Inside myself, a storm of hate and fear and pain and shame battered and clashed and thundered. I would release it, I would send it scouring across his soul, and in that moment of distraction, when he was lost inside that emotional tempest, I would strike with the—

—belt—

—knife, and it would be over.

But I didn’t. I trembled, on the edge of loosing that wild frenzy. But I didn’t. Not because of River’s past, although I knew the scars that he carried because I carried some of them myself. And not because he was my brother, although I wish I could say that it were. I held myself at the brink, shaking with the need to hurt him, but I held because of the belt. Because of the way it had licked up across my jaw and snapped next to my ear. Because of the way each blow of the belt had driven me deeper into myself, like an animal burrowing madly to escape a predator. Because if I did this again, there would be no turning back for me: I would have to face myself, waking and sleeping, and every time I did, I would see the belt in my hand. That belt. His belt. And he would have won. He would have made me what he is. So if I could hold myself at the cliff, if I could last a little longer, I could win. Every instant, every heartbeat was a win, in this small way, in this thing. I was winning.

And that thought lit up inside me like a candle in a hurricane, and then like a lamp at the edge of the world, and then like the sun struggling to rise and push back, one more time, the night. It wasn’t heat.
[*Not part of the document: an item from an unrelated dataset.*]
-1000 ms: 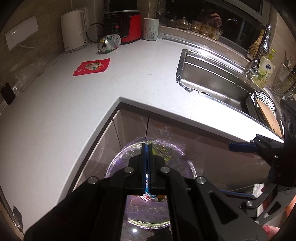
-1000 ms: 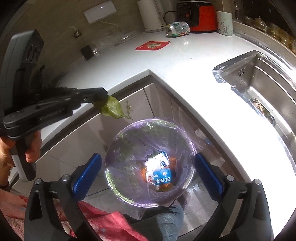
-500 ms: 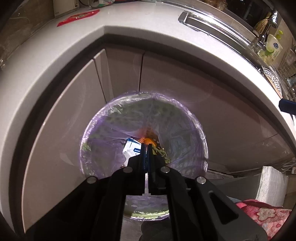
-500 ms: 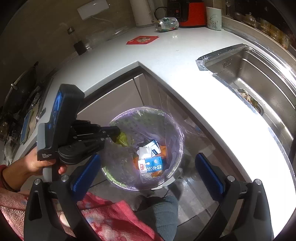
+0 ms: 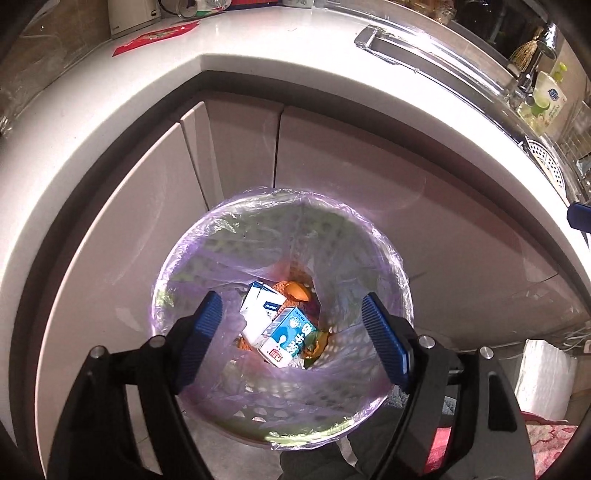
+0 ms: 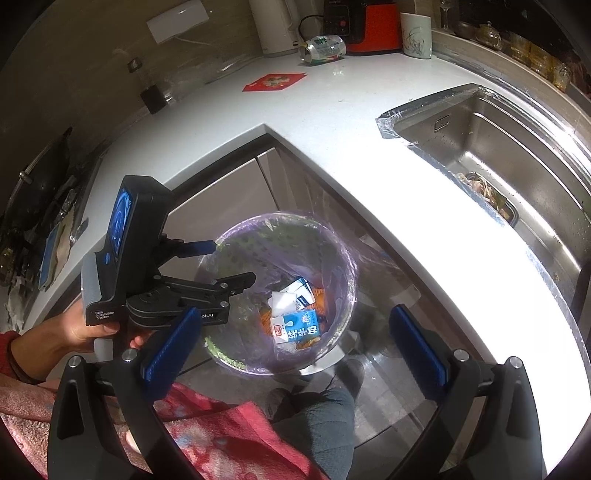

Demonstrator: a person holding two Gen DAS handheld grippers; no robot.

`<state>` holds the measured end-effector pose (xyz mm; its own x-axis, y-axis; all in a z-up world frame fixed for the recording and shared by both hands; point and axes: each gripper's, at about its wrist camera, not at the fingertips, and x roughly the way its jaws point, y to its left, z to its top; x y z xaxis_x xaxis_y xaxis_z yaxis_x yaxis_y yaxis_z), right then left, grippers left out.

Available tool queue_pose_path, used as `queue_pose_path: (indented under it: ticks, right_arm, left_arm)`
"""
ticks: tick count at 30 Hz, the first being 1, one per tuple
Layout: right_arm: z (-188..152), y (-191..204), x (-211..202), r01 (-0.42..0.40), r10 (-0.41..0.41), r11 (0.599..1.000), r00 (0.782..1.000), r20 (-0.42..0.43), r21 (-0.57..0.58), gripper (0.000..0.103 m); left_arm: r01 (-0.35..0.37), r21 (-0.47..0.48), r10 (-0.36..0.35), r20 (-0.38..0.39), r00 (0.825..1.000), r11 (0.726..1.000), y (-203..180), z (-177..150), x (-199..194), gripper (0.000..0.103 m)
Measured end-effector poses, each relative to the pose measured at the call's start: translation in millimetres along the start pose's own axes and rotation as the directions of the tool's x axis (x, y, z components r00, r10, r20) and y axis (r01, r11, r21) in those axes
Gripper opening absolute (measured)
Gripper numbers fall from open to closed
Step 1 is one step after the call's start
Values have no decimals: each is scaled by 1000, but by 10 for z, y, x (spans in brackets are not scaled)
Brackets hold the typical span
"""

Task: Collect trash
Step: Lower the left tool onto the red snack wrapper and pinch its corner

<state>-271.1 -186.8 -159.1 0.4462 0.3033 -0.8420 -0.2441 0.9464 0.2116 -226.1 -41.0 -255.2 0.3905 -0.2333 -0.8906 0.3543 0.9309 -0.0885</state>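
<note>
Lowered since a second ago from counter height to just over the bin, the left gripper (image 5: 291,334) has just been opening its jaws, which now stand spread with nothing between them; the green leaf it pinched then is gone from them. Right gripper (image 6: 291,350): jaws spread wide, empty, near the bin's edge. Bin (image 6: 343,258): one, round, perforated plastic, lined with a thin translucent purple bag, standing on the floor against the cabinet doors at the counter's inner corner. Contents: one blue-and-white milk carton (image 5: 288,338) printed with Chinese characters and a red logo; one white box (image 5: 260,308) with a blue label reading "Alcohol"; orange peel (image 5: 295,290); a dark crumpled scrap beside the carton, identity unclear. Left device body in the right wrist view carries the words "Data Acquisition System". Trash on the white counter (image 6: 332,107): one crushed drink can (image 6: 323,48), lying on its side, lettering too small to read; one flat red packet (image 6: 275,82). Also on it: one white kettle (image 6: 273,26), one red cooker (image 6: 364,27), one white mug (image 6: 415,35). Steel sink (image 6: 517,173): one, rectangular, with scraps in its strainer.
</note>
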Motion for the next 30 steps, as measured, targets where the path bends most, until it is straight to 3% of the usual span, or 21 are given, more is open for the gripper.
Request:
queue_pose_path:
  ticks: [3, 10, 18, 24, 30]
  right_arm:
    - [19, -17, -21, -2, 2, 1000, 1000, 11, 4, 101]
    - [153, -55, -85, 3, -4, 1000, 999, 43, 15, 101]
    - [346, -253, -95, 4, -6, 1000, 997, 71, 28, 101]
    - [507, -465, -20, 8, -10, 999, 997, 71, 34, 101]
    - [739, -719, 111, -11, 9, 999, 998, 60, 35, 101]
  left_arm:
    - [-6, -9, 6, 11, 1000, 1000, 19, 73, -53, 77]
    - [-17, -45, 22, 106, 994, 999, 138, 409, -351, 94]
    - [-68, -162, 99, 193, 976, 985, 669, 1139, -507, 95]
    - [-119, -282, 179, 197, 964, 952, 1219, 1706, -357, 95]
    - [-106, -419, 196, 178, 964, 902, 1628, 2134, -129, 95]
It wasn’t friction. It was just . . . light, like I had become crystal, magnifying this brilliance until it filled me and spilled out of me.

With a snap, the connection between us vanished, and I staggered. My knees hit the carpet, and this time, the knife did slide out of my fingers. River, eyes wide, backed away until he hit the wall. His psychic projection had vanished, and Temple Mae and Jake were still alive.

Then, with fumbling fingers, River drew his knife. Frankie’s words came back to me: River is always handy with that knife. The blade flipped open, and his finger shook as he steadied it against the blunted edge. River dashed a hand across his eyes, and he took a step towards Jake, his arm coming back. Steps came from the hallway, but they would be too late.